Le panda est un symbole que la Chine a beaucoup utilisé pour renforcer des relations avec certains pays. Recevoir des pandas illustre à quel point il est positif d’avoir une bonne entente avec l’Empire du Milieu. Cette pratique a d’ailleurs a été baptisée « la diplomatie du panda ».

Ce panda est une métaphore parfaite de la dégradation des liens entre la Chine et les Etats-Unis.

Thierry Kellner

Animal très sympathique, herbivore, inoffensif, il symbolisait l’image que la Chine entendait donner d’elle-même.

« Cette diplomatie était très présente à l’époque de Hu Jintao (président de la Chine entre 2003 et 2013, NDLR.) lorsque la Chine mettait en avant cette idée d’un pays qui travaille surtout sur le softpower, avec un développement pacifique valorisant et rassurant. Cette image-là a été très transformée ces dernières années avec Xi Jiping, qui ne s’inscrit plus du tout sur la même ligne », distingue Thierry Kellner.

« Les lignes ne sont plus parallèles »

La politique étrangère globale de la Chine a en effet considérablement évolué, autour d’une logique beaucoup plus assertive. « Cette symbolique du panda est un peu tombée en désuétude. Si avant on pouvait voir la Chine comme un panda, maintenant, on a plus l’impression d’avoir un dragon en face de soi », illustre l’expert de la Chine.

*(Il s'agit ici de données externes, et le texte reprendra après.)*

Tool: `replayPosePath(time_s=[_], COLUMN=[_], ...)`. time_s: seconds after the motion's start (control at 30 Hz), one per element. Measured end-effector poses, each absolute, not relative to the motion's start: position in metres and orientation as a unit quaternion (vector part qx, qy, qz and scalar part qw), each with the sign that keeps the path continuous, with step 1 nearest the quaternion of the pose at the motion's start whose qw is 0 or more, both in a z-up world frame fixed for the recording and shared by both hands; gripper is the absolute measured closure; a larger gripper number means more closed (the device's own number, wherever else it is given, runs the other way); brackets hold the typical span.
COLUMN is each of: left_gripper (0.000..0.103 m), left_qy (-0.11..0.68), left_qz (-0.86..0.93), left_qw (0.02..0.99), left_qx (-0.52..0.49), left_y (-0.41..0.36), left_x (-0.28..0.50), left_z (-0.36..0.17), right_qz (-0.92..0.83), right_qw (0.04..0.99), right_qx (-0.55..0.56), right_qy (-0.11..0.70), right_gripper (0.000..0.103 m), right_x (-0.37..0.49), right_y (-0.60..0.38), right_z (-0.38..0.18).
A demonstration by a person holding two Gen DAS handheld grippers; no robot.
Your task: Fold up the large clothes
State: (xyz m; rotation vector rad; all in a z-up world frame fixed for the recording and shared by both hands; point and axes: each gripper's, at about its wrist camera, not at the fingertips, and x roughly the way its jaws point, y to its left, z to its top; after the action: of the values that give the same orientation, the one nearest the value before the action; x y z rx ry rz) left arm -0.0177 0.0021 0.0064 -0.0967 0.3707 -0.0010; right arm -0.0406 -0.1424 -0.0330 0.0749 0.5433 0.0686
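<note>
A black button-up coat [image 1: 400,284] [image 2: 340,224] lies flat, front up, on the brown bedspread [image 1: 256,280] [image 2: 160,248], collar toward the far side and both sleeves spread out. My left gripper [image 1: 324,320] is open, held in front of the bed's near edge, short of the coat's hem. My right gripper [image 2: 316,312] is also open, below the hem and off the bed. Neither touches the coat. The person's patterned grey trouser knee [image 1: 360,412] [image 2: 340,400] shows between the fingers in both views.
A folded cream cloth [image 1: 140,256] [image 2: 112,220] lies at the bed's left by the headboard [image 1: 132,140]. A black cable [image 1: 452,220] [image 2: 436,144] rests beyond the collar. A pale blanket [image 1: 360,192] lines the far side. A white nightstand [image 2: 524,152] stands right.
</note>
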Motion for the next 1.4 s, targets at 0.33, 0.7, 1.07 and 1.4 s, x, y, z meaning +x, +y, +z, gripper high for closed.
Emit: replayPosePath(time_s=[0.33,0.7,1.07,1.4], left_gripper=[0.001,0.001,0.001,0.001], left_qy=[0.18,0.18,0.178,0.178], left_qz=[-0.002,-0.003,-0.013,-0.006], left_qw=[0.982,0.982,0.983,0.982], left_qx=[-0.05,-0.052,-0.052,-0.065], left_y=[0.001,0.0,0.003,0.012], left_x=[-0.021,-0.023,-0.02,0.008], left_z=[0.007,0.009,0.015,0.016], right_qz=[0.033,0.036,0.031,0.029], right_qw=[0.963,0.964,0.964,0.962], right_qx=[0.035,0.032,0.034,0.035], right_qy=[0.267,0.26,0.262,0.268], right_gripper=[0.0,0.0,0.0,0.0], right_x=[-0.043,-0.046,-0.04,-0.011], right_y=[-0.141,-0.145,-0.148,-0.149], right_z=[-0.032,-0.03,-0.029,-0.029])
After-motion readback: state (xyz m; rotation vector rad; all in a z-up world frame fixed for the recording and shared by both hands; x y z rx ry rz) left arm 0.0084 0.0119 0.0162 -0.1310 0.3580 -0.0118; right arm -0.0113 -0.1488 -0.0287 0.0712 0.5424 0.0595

Il est vrai qu’entre les deux pays, certains sujets crachent le feu. Taiwan, TikTok, l’espionnage, ou le positionnement sur la guerre en Ukraine ne sont que certaines des mèches qui peuvent mener au détonateur. Chine et Etats-Unis doivent gérer des différences très importantes, tout en essayant d’éviter que la situation ne s’embrase.

« Les lignes ne sont plus du tout parallèles. La Chine se considère comme leader du Sud global et du modèle alternatif aux Occidentaux. Tout en présentant les Etats-Unis comme étant sur le déclin », analyse Thierry Kellner.

C’est là toute la contradiction de la politique étrangère chinoise actuelle : elle entretient des mauvaises relations politiques et diplomatiques avec les Etats qui sont ses meilleurs partenaires économiques.

Thierry Kellner

Malgré cette compétition féroce, les deux puissances sont contraintes de maintenir des canaux de communication. Si certains parlent beaucoup de découplage, les relations commerciales restent solides. Les Occidentaux représentent une grosse partie du commerce extérieur chinois. Pour la Chine, nos marchés sont essentiels.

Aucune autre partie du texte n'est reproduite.